Javier Santamarina

LA LÍNEA GRIS

Javier Santamarina


The Batman

02/12/2022

Salvo que uno posea una ignorancia absoluta de la historia o considere que la Naranja Mecánica fue una película familiar, tanto la revolución francesa como la rusa fueron una orgía de violencia descontrolada. Los anglosajones entendieron que los franceses estaban cometiendo excesos, aunque veían con cariño las sesudas ideas del vecino, no obstante, los medios les generaban un profundo rechazo. Gran Bretaña fue el santuario predilecto de los refugiados pobres, mientras que Holanda fue el de los acaudalados.

Con Rusia todo fue mucho más complejo porque los comunistas occidentales siempre defendieron que el fin justifica los medios. No ha quedado claro si esta tendencia fue fruto de un celo ideológico o acomodaticio, mientras no seas tú la víctima, todo es relativo. Tal vez a los ucranianos la hambruna con Stalin les haya dejado un "injustificado" resentimiento.

Con el paso de las generaciones, la clase política ha cogido gusto a la destrucción como elemento de impulso; una especie de Hernán Cortes político, donde la falta de alternativa real es una garantía de éxito. Mi impresión es que el origen de esta deriva institucional es fruto del peso abrumador que tienen los sentimientos y la nostalgia en nuestras decisiones personales. Demasiada gente entiende que en la vida hay que hacer lo que uno desea sin medir las consecuencias de sus actos, aunque el daño pueda ser cierto. Es innegable que uno se queda a gusto, pero de ahí a alcanzar la felicidad hay un trecho enorme. Es curioso que en la ficción televisada jamás hay consecuencias negativas o indeseables por el deseo irrefrenable hacia la plenitud. En este escenario ficticio los progenitores dejan de ejercer como tales al promover una libertad sin medida como clave indispensable para la realización personal.

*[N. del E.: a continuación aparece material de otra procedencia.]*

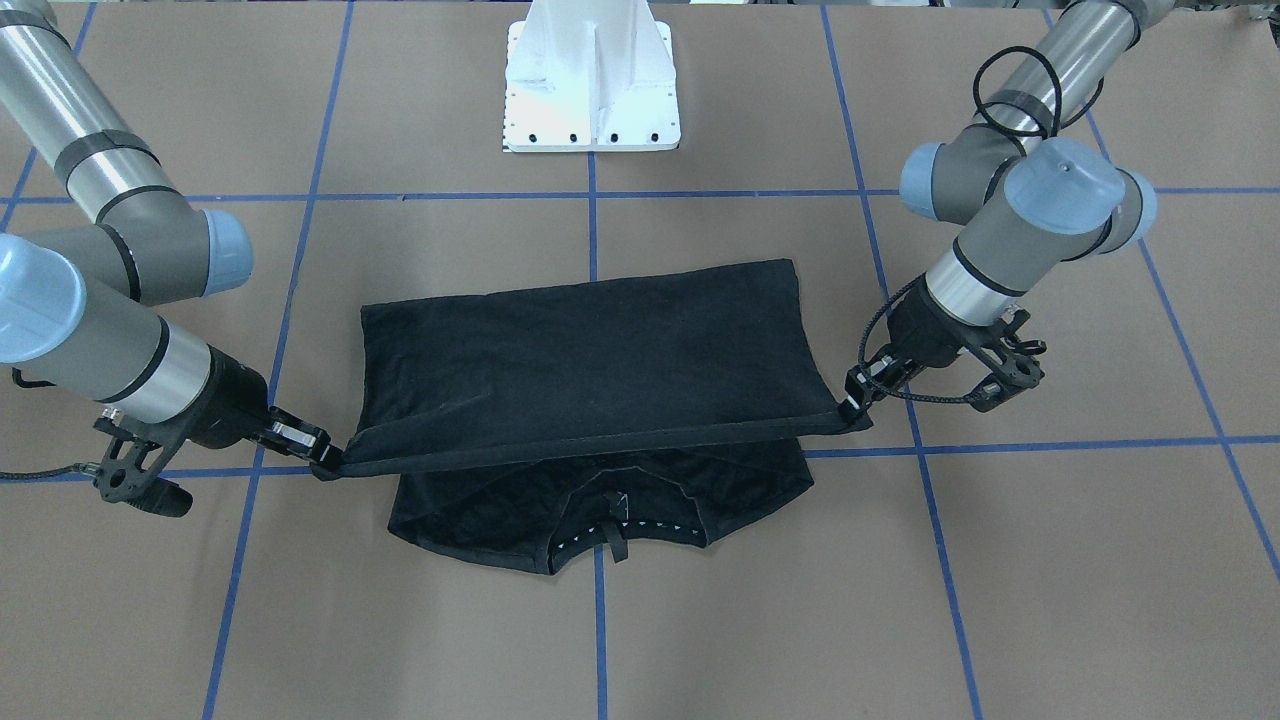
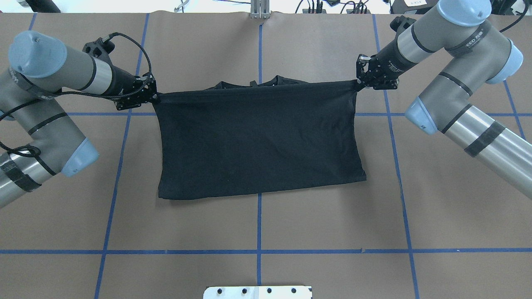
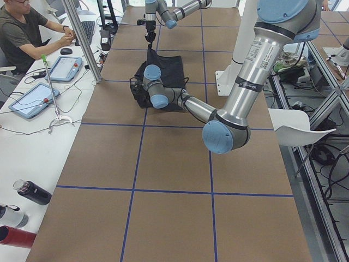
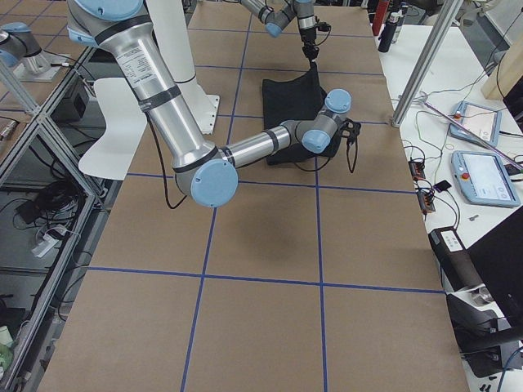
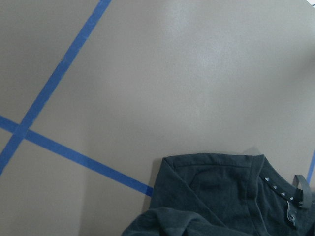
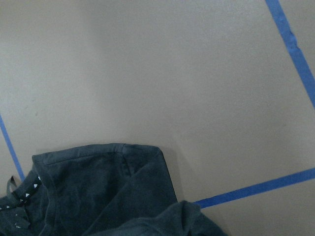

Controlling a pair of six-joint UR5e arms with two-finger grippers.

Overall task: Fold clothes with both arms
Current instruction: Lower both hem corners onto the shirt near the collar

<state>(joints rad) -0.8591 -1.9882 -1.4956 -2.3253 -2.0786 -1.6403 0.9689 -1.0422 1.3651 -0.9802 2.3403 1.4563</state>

Demasiados gobernantes actúan como si estuviesen ungidos de una autoridad que no poseen y les habilitase para imponer cualquier daño o sacrificio sin derecho a réplica. El tejido empresarial, las instituciones o incluso los medios de comunicación solo son válidos si se pliegan al poder. Esta compulsión nihilista nos demuestra el ego de algunos, los complejos de otros y la irresponsabilidad de muchos.

Una sociedad próspera es la suma del esfuerzo individual y colectivo de múltiples agentes sociales, no siempre bien avenidos, pero legitimados todos. La falta de sensibilidad de algún dirigente y su desprecio manifiesto a la crítica informativa demuestra que construir es muchísimo, más difícil que destruir, porque requiere talento y humildad.